(Records contained in a dataset)
-*-

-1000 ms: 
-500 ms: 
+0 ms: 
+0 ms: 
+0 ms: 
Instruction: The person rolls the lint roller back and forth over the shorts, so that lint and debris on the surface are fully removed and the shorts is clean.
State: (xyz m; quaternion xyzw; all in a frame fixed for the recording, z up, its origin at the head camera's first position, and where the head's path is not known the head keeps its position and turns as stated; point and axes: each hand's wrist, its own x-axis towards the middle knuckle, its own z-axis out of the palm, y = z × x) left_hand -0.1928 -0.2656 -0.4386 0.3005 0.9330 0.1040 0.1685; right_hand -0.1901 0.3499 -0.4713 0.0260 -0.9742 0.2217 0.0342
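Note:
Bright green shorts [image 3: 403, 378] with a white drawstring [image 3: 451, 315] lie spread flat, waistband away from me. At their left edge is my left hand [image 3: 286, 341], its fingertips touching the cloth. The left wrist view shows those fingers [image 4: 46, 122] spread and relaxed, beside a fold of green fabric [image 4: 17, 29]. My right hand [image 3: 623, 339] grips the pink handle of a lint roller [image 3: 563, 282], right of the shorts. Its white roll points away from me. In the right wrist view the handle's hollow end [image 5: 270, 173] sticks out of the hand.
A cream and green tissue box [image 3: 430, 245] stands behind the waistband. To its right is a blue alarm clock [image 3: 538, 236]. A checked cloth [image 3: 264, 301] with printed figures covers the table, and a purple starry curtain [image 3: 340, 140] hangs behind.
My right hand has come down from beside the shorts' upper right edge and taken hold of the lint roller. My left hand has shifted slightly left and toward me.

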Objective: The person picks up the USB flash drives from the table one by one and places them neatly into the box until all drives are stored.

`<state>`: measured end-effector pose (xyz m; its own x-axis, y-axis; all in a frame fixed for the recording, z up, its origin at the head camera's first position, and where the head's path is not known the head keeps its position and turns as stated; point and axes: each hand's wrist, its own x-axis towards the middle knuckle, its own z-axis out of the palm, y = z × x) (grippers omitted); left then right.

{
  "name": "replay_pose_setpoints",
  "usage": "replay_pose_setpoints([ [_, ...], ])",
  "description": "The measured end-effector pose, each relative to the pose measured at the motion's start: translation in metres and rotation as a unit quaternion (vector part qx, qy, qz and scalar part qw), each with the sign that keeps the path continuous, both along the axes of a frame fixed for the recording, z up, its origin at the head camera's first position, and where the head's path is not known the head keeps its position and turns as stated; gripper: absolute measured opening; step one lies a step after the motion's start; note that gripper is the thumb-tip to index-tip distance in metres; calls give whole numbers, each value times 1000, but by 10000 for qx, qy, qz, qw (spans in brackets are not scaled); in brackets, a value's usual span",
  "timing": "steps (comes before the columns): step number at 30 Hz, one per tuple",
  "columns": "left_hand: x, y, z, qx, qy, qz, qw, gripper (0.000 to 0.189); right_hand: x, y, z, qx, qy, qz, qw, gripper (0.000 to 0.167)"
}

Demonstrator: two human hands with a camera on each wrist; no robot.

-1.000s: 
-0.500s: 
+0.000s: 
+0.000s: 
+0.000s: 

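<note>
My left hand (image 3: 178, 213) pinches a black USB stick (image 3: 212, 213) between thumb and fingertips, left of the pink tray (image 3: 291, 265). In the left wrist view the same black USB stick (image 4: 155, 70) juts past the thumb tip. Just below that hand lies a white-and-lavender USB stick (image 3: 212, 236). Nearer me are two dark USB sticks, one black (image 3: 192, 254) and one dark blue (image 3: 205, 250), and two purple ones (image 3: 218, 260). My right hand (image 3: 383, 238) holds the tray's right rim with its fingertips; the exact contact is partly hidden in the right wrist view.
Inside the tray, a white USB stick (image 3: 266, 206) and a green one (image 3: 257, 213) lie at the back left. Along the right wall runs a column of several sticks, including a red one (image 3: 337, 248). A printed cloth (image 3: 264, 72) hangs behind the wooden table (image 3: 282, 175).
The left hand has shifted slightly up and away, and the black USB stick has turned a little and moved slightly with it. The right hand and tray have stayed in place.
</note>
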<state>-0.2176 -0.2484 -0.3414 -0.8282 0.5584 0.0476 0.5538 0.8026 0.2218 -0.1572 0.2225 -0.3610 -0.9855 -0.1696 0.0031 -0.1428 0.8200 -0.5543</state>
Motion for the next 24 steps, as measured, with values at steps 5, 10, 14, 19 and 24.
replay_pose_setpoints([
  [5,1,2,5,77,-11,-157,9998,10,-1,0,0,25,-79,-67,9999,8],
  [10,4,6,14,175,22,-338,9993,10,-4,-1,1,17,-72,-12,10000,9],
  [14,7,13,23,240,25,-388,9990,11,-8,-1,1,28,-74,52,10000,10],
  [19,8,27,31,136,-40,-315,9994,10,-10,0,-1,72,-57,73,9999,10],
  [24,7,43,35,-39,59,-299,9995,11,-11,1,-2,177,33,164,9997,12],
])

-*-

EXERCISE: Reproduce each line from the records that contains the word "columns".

TASK OUTPUT:
  "timing": "steps (comes before the columns): step number at 30 Hz, one per tuple",
  "columns": "left_hand: x, y, z, qx, qy, qz, qw, gripper (0.000 to 0.189); right_hand: x, y, z, qx, qy, qz, qw, gripper (0.000 to 0.167)"

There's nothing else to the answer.